_WHAT TO PRODUCE_.
What is needed here is an exact repetition of the records below, beginning at the line that has "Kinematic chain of" and stopping after the line that has "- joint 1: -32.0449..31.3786".

_DATA TO EXAMINE_.
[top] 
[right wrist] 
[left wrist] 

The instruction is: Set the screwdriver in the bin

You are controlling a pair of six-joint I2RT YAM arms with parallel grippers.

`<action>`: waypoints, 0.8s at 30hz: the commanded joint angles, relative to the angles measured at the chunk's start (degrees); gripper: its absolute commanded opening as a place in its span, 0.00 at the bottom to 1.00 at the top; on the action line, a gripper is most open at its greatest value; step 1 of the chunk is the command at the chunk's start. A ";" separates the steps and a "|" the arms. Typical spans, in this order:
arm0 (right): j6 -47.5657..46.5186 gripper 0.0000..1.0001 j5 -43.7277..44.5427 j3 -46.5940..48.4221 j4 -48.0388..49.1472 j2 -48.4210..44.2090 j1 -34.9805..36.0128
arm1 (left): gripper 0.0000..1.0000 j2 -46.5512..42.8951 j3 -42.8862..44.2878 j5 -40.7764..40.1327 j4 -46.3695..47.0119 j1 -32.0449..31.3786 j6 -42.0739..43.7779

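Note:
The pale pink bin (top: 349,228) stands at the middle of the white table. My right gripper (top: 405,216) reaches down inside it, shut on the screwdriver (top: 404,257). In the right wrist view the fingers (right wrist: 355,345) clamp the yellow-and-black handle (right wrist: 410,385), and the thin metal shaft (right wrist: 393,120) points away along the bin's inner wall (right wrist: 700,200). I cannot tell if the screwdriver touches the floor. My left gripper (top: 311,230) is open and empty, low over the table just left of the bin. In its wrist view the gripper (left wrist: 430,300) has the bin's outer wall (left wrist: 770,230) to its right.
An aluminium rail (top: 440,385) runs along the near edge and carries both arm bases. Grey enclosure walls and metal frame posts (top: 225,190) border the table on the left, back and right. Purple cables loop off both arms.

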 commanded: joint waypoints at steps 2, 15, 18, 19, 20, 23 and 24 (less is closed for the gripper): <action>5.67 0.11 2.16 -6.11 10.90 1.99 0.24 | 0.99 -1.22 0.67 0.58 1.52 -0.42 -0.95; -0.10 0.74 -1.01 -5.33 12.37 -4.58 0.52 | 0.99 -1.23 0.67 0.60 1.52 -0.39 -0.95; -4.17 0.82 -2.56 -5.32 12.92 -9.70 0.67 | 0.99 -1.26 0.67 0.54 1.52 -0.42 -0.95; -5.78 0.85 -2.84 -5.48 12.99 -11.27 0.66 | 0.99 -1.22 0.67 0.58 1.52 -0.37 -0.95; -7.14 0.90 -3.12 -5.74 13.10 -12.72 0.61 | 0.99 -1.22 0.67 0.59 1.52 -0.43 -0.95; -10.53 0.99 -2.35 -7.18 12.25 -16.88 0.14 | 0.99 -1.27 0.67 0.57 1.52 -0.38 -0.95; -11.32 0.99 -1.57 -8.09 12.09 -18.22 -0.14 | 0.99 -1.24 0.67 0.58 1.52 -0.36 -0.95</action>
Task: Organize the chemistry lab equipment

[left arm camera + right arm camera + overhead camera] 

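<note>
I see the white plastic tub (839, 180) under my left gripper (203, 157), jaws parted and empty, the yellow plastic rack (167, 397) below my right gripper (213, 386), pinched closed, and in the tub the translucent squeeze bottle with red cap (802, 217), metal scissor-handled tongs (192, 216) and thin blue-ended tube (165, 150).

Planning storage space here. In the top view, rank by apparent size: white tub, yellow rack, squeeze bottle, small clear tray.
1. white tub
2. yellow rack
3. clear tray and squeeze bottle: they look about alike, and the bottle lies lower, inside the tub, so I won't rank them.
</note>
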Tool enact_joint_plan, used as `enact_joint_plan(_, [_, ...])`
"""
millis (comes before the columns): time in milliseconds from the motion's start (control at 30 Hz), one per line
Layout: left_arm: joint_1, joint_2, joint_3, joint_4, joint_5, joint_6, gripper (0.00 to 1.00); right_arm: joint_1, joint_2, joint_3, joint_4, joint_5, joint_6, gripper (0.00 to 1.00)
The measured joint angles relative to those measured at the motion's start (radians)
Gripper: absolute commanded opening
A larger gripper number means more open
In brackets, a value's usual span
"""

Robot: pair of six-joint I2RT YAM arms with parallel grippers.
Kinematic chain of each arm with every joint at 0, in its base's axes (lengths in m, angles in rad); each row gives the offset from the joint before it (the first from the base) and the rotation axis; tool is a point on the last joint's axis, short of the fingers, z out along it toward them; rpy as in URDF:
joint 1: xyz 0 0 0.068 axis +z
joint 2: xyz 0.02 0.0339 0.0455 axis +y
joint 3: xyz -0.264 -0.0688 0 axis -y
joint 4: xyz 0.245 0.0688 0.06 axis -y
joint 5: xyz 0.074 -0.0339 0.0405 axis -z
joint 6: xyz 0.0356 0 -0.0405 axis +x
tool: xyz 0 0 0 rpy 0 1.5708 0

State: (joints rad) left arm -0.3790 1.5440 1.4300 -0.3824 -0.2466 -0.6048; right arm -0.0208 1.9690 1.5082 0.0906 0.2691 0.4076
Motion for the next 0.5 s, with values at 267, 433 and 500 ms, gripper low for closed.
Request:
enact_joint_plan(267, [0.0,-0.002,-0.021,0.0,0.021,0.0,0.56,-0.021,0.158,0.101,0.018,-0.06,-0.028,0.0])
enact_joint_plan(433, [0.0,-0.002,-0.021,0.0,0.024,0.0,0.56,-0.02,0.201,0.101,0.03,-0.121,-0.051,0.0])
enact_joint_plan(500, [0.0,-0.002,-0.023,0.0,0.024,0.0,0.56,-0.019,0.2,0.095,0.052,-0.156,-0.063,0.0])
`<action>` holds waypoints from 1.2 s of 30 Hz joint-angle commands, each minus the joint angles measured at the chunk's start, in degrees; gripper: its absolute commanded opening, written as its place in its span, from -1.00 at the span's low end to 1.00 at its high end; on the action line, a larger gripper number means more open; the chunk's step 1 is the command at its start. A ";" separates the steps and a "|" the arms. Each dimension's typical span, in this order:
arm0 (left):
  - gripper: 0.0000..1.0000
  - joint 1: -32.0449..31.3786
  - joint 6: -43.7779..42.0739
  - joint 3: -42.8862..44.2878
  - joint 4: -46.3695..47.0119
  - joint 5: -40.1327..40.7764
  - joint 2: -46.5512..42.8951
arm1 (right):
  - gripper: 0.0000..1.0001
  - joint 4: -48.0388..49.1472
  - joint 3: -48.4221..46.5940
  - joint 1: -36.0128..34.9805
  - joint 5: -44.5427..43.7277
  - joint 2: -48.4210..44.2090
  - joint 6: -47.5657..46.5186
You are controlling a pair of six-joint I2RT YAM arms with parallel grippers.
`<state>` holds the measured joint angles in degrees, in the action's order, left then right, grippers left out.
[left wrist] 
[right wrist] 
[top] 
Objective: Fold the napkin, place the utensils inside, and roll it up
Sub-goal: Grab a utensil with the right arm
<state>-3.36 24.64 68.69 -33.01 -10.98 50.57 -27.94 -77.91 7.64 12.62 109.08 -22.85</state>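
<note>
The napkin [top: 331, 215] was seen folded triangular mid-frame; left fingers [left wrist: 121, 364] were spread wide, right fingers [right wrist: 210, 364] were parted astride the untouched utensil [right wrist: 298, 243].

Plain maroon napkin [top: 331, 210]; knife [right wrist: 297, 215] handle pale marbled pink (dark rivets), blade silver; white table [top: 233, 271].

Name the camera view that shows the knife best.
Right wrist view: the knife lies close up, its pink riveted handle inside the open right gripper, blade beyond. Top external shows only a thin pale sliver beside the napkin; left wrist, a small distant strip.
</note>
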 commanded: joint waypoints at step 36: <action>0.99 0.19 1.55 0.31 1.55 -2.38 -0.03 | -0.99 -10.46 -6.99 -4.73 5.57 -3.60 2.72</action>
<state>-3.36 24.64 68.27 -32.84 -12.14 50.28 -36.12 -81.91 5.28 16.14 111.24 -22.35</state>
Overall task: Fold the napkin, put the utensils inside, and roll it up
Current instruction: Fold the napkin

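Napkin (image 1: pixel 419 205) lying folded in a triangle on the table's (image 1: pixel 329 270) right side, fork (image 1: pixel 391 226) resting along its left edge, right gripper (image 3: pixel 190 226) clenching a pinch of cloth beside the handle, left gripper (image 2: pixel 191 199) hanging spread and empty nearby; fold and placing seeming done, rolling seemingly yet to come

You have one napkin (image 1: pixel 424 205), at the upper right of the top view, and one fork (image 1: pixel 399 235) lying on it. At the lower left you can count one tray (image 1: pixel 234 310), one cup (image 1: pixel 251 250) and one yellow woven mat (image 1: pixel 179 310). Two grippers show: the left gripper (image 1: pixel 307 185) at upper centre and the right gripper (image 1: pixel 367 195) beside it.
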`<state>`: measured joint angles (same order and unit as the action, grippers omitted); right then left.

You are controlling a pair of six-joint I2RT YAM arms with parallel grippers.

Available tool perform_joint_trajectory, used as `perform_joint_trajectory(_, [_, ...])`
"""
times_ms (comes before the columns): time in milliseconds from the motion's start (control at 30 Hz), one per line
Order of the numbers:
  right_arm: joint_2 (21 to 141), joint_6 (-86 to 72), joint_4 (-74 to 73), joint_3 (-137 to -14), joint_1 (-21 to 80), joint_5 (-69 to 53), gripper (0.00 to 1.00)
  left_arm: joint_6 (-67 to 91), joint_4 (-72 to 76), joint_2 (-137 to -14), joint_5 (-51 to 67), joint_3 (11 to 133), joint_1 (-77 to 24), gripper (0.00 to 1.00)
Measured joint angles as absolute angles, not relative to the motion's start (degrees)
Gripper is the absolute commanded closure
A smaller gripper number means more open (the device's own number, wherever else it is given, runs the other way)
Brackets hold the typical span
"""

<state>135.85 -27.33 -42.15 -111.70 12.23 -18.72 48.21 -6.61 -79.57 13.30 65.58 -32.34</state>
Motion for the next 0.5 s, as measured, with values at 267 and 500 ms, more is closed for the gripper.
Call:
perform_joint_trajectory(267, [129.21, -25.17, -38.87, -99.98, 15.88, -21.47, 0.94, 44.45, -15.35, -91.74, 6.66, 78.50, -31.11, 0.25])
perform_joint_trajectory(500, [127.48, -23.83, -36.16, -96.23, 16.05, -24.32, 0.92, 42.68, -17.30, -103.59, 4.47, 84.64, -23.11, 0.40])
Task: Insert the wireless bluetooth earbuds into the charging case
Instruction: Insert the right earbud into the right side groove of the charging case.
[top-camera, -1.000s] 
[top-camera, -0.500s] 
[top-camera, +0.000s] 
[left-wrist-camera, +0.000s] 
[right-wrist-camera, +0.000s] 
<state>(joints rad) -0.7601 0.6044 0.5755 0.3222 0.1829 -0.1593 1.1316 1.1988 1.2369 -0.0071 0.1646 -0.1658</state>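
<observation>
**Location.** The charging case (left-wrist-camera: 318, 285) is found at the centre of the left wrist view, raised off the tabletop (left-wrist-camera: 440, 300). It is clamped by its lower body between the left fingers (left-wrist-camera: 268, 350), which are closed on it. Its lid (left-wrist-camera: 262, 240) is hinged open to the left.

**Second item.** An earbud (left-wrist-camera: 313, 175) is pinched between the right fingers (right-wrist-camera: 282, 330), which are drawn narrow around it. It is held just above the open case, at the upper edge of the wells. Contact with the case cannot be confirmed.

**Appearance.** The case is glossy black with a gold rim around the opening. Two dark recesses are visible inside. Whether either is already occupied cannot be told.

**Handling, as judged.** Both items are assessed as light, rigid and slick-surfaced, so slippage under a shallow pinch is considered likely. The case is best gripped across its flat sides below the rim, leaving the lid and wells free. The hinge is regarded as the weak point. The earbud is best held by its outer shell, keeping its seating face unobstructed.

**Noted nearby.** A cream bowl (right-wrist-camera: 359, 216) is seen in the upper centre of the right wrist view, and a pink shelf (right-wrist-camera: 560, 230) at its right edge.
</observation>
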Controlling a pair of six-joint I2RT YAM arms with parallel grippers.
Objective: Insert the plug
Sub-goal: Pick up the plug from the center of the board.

_REPLY_.
Kinematic chain of each arm with every joint at 0, in its base's axes (lengths in m, angles in rad); each row gives the offset from the joint before it (the first from the base) and the rotation axis; tool is a point on the last joint's axis, short of the fingers, z out along it toward them; rpy as in URDF:
joint 1: xyz 0 0 0.068 axis +z
joint 2: xyz 0.02 0.0339 0.0455 axis +y
joint 3: xyz -0.264 -0.0688 0 axis -y
joint 4: xyz 0.245 0.0688 0.06 axis -y
joint 5: xyz 0.074 -0.0339 0.0405 axis -z
joint 6: xyz 0.0356 0 -0.0405 axis +x
tool: xyz 0 0 0 rpy 0 1.5708 0

State: (joints rad) left arm -0.3790 1.5440 1.4300 -0.3824 -0.2466 -0.6048; right arm -0.0208 1.9690 1.5082 0.0906 0.2691 0.4076
Motion for the next 0.5 s, with values at 267, 433 and 500 ms, gripper low for closed.
Request:
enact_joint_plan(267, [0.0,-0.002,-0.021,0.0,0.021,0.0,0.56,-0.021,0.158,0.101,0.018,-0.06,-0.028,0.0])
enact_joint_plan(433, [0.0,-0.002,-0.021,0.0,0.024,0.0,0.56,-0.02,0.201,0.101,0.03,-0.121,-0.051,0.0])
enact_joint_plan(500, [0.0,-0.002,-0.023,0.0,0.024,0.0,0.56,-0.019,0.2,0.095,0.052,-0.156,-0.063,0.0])
`<action>` holds waypoints from 1.2 s of 30 Hz joint-angle commands, each minus the joint angles measured at the chunk's start, in degrees; gripper: its absolute commanded opening, written as its place in its span, from -1.00 at the span's low end to 1.00 at its high end; on the action line, a larger gripper number means more open; the chunk's step 1 is the command at its start. A ";" separates the steps and a "|" the arms. Each dimension's typical span, in this order:
arm0 (left):
  - gripper: 0.0000..1.0000
  - joint 1: -32.0449..31.3786

This answer is finished.